Cada língua divide o mundo de diferentes maneiras e daqui radica uma das dificuldades de traduzir. Haverá línguas com maior densidade de palavras diferentes para fenómenos parecidos? Imagino que sim. Mas, mesmo que se conclua que os esquimós têm mais palavras para neve do que as nossas línguas mais quentes, não se conclua daí que é impossível traduzir as palavras para neve dessa língua dos esquimós. Teremos de usar mais umas quantas palavras, é certo —isto, claro, se a subtileza for relevante para o texto, o que nem sempre é o caso. No entanto, esta dificuldade da tradução (que não a impossibilita!) aparece-nos em todas as línguas. O inglês também não divide o mundo da mesma maneira que o português…

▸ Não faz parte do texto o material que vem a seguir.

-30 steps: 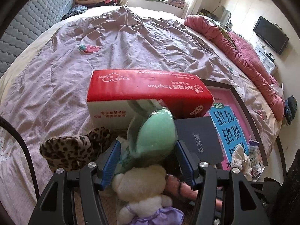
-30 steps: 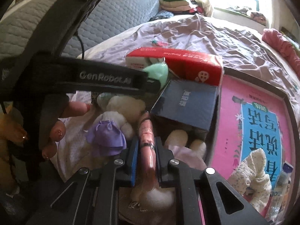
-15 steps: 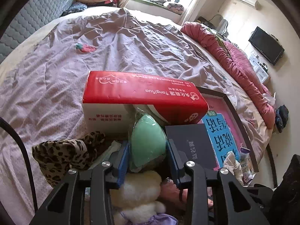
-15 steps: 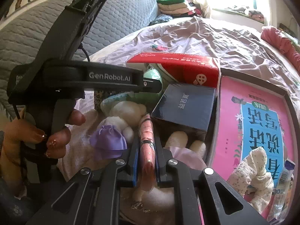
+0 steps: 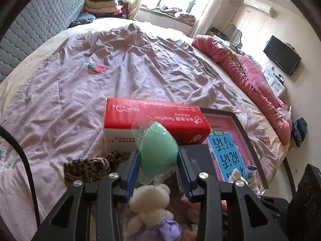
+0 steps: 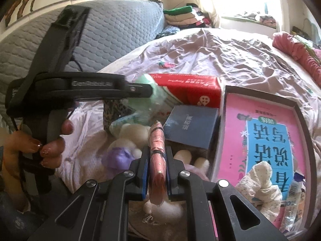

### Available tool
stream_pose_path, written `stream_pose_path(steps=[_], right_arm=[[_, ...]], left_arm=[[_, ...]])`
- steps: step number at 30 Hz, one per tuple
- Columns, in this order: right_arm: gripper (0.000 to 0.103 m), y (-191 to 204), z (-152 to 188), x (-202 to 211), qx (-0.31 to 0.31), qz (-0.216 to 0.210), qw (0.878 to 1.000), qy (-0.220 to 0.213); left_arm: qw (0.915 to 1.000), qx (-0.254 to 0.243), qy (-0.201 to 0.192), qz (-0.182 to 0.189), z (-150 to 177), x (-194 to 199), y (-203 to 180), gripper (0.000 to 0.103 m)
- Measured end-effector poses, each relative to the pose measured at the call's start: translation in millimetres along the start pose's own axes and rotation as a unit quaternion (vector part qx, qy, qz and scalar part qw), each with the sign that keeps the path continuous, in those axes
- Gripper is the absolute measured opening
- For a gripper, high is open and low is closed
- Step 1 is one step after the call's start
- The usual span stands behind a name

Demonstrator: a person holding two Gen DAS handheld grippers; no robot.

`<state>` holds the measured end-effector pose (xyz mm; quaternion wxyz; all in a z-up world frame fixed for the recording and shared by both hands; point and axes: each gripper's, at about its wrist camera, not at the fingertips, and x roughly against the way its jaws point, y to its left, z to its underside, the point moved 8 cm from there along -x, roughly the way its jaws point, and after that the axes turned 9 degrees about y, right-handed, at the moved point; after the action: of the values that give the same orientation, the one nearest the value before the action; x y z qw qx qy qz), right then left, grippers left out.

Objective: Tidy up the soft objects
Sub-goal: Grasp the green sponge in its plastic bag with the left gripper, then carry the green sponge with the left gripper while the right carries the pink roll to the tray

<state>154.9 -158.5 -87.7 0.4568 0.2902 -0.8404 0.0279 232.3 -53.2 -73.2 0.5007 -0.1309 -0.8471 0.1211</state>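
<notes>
The left gripper [image 5: 158, 168] is clamping the bagged green sponge [image 5: 158, 150] in front of the red tissue box [image 5: 152, 118]; the right gripper [image 6: 157, 172] is pinching a pink, seemingly wrapped stick [image 6: 157, 150]. Both are best lifted clear gently.

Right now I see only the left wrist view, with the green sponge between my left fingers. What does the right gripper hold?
Observer: The right gripper is shut on a thin pink wrapped item with black bands.
Operator: What lies just right of it?
Observer: Two white plush feet, close beside the dark blue box.
Operator: And my left gripper, from that side?
Observer: A hand grips the handle of the left gripper; the green sponge pokes past its tip.
</notes>
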Motion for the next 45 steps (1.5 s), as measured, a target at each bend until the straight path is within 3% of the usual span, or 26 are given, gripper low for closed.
stream_pose_path(steps=[22, 45], right_arm=[[0.014, -25.3, -14.0, 79.0, -0.038, 0.044, 0.995, -0.077], [0.014, -90.6, 1.8, 146.7, -0.12, 0.097, 0.979, -0.133]], left_arm=[[0.9984, -0.047, -0.031, -0.003, 6.4, 41.2, -44.4, 0.038], [0.9897, -0.139, -0.02, 0.028, 47.6, 42.9, -142.0, 0.038]])
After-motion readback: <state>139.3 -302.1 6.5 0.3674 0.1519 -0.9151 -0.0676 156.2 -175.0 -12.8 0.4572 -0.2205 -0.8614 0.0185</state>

Será assim tão extraordinário que os esquimós tenham várias palavras (mas dificilmente centenas…) para designar a neve? Nem por isso. Como bem nota Pullum (dando exemplos ingleses), nós também temos uma palavra para água rodeada por terra («lago») e outra para água a correr em direcção ao mar («rio») — isto, claro, entre muitas outras variações. Mais: tal como os esquimós no que toca à neve, também nós temos uma palavra para a água que cai («chuva») e outra para a água que já caiu («água», «poças», «água da chuva» ou «cuidado, que a estrada está escorregadia»).
Aliás, temos não sei quantas palavras para água! Começamos por «neve», mas avançamos por «gelo», «chuva», «lago», «mar», «oceano», «albufeira», «glaciar» — sem parar. Tudo nomes diferentes para água numa forma particular. Aliás, até o plural da palavra tem os seus significados próprios…
Com esforço, ainda chegamos longe nesta lista e podemos depois declarar: «Os Portugueses têm centenas de palavras para “água”!» A frase fica bem, é sonora, deixa-nos com a agradável sensação de ter descoberto algo extraordinário… Mas, claro, as palavras dos esquimós são mais exóticas, não é?
Na verdade, como sabemos, não somos só nós que damos muitos nomes à água. Parece que as outras línguas também se espraiam em pequenos rios linguísticos, palavras e palavrinhas que usamos para dar nomes à água nas suas variadas formas e feitios. Se um linguista marciano aterrasse por cá, contaria as palavras para água nos vários dialectos humanos e chegaria à conclusão de que somos seres obcecados por este líquido.
E não é que teria razão?
(Agora vou dar outro mergulho — que isto de andar a navegar pelas águas da linguagem humana também cansa.)